Data as a Public Good

Municipal governments control many datasets that are very useful to social services, community planning groups, health advocates, and many other civic and social organizations. This document assesses data needs for these organizations and proposes that municipal governments should commit to publishing these datasets rather than requiring data users to request them.

Also available as a PDF. 

Properly managing any modern organization requires data, no less so for the social and civic organizations that form the backbone of a healthy community. Unfortunately, these organizations face roadblocks acquiring and using data they need. The problem is not the existence of data—we have never had more data than we do today—but rather the difficulty associated with getting the correct data in usable forms. Correcting this situation must start by studying who in a community uses data and what needs they have.

This document presents the results from a series of interviews with various types of data consumers. This analysis does not aim to be comprehensive; rather, it is representative of a sample of types of data users. The goal is to identify some of the high-value San Diego municipal government datasets that would benefit civic development if they were released to the public.

Users from a range of civic and social organizations were interviewed about their data use, their data needs, and the problems they have with using data. About 30 users from 21 groups and organizations were interviewed, including:

  • 8 community planning groups
  • 3 affordable housing advocates and developers
  • 3 city council members
  • 7 other nonprofits

There are many more users and user types to consider in a complete analysis, but because a small number of datasets were mentioned by most of the interviewees, we believe that this set is sufficiently representative for an initial assessment.

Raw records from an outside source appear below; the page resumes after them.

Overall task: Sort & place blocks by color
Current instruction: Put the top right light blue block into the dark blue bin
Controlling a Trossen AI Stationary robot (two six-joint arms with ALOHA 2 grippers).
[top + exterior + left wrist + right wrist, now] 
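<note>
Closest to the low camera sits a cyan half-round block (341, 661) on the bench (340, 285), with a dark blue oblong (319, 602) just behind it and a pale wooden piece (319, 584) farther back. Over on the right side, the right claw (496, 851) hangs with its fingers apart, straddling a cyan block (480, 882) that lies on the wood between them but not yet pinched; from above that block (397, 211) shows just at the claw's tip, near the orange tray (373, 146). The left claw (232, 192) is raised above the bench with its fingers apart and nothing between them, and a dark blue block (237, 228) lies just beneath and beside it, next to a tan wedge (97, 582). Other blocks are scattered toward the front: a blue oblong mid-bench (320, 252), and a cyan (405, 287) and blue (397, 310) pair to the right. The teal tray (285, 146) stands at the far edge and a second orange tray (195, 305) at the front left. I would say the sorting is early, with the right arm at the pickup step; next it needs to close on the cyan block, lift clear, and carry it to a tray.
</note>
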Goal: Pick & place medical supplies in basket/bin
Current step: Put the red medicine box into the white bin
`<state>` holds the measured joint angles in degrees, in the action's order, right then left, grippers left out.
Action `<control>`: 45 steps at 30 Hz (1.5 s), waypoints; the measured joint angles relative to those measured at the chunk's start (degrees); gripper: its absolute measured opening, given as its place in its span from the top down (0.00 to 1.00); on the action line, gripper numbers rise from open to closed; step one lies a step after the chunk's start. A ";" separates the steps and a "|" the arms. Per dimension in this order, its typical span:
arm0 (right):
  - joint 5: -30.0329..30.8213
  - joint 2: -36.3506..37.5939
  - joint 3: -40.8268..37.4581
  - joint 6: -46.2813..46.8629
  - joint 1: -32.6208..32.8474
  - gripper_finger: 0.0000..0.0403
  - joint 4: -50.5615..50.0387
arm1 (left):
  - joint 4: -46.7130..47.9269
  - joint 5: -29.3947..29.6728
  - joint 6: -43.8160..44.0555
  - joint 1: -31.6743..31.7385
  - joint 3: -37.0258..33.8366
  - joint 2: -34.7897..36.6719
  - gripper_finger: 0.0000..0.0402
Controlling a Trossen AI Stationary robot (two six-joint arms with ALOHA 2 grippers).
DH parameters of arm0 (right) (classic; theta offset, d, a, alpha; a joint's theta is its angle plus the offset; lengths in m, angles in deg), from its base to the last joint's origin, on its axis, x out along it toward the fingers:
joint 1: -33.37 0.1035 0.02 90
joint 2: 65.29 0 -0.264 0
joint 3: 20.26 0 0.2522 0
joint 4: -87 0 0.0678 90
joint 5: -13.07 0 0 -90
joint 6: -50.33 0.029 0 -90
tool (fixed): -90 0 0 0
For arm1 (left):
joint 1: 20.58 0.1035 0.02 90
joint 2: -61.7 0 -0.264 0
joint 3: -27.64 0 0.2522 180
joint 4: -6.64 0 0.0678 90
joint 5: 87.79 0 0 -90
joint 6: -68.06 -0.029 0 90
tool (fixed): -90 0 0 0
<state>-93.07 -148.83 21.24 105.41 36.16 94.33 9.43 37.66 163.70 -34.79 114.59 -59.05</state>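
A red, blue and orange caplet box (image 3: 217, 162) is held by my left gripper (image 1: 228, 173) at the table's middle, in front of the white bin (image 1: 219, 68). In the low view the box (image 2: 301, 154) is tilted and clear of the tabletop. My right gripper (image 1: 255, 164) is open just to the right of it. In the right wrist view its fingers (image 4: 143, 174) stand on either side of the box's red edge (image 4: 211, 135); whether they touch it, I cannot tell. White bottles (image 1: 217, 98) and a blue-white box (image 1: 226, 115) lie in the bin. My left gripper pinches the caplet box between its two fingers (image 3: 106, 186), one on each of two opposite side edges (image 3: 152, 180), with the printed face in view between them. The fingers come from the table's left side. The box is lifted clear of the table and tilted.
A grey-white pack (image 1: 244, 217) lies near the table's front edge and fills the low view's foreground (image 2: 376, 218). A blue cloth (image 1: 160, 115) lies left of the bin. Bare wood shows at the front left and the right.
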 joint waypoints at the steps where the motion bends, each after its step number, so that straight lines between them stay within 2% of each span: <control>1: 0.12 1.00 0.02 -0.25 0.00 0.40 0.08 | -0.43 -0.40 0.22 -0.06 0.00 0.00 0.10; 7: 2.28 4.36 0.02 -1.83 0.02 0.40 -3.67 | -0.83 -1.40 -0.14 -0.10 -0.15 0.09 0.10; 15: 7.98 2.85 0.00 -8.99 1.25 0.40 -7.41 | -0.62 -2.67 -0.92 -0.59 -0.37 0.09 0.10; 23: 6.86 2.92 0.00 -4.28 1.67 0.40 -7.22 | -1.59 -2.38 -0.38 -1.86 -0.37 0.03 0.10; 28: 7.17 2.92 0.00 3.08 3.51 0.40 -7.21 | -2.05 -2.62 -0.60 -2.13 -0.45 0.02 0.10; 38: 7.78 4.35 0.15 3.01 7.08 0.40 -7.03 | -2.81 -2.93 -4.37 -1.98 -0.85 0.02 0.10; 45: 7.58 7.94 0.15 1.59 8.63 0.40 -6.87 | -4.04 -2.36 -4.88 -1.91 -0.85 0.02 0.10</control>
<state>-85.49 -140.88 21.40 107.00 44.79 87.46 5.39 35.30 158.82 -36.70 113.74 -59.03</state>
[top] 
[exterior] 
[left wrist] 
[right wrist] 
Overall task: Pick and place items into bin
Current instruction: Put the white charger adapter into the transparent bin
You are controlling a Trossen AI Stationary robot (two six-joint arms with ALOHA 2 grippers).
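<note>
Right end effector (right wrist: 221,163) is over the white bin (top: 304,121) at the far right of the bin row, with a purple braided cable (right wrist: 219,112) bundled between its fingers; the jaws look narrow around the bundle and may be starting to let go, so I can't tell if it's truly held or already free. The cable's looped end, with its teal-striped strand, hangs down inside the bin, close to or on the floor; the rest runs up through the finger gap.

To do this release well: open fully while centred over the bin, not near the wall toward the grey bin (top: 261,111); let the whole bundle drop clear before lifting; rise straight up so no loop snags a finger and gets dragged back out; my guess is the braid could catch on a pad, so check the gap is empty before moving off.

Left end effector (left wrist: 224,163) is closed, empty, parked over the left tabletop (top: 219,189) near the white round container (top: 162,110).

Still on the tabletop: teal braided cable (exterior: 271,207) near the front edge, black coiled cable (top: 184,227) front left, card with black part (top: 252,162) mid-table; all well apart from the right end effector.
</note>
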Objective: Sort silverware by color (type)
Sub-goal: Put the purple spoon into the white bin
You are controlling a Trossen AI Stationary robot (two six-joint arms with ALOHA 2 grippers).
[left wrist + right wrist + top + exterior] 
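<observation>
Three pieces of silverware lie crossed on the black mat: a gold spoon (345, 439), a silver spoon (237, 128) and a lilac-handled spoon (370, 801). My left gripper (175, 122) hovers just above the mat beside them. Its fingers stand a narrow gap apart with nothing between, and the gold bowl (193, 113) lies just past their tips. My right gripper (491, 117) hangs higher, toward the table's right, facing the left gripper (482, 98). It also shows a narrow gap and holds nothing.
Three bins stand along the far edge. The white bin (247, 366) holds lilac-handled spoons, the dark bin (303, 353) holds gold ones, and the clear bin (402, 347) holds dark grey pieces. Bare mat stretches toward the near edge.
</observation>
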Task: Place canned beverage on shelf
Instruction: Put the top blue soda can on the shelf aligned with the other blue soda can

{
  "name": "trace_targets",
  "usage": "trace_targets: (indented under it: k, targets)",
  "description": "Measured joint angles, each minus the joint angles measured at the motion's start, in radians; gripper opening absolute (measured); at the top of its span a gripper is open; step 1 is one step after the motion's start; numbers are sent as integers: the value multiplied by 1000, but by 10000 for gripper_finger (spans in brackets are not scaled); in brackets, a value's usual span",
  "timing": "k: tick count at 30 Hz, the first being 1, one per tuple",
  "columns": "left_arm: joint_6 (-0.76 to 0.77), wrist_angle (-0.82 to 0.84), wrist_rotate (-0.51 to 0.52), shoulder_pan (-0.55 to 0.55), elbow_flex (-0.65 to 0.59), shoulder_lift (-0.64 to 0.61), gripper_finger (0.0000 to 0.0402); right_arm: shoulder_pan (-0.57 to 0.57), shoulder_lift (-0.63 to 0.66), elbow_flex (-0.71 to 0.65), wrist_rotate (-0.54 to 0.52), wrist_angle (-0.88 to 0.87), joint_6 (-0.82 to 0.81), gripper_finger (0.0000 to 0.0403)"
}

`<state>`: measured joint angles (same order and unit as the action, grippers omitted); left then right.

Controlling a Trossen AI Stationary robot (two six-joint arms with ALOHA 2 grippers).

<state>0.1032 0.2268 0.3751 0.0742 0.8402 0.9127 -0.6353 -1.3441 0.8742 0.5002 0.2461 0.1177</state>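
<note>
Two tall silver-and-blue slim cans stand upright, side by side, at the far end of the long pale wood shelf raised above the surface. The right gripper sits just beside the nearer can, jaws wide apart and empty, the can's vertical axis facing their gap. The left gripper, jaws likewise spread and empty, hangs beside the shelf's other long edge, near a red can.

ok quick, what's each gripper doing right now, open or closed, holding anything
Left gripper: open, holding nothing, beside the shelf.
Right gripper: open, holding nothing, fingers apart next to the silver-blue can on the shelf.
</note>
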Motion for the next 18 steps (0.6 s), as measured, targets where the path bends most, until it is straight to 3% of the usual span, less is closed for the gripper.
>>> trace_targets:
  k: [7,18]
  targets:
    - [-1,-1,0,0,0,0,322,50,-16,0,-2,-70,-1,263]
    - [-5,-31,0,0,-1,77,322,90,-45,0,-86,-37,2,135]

The interviewees reported using or wanting a range of data that fell into these categories:

  • Housing. Types and locations of housing, housing costs, market rents, and ownership.
  • Crime & Public Safety. Incident-level data about arrests. Calls for service.
  • Infrastructure. 311 calls, construction permits, capital improvement projects, and defects.
  • Transportation. Street segment traffic counts and collision locations.
  • Business & Economy. Business locations and aggregated tax payments.
  • Homelessness. Locations of homeless people, encampments, and related arrests.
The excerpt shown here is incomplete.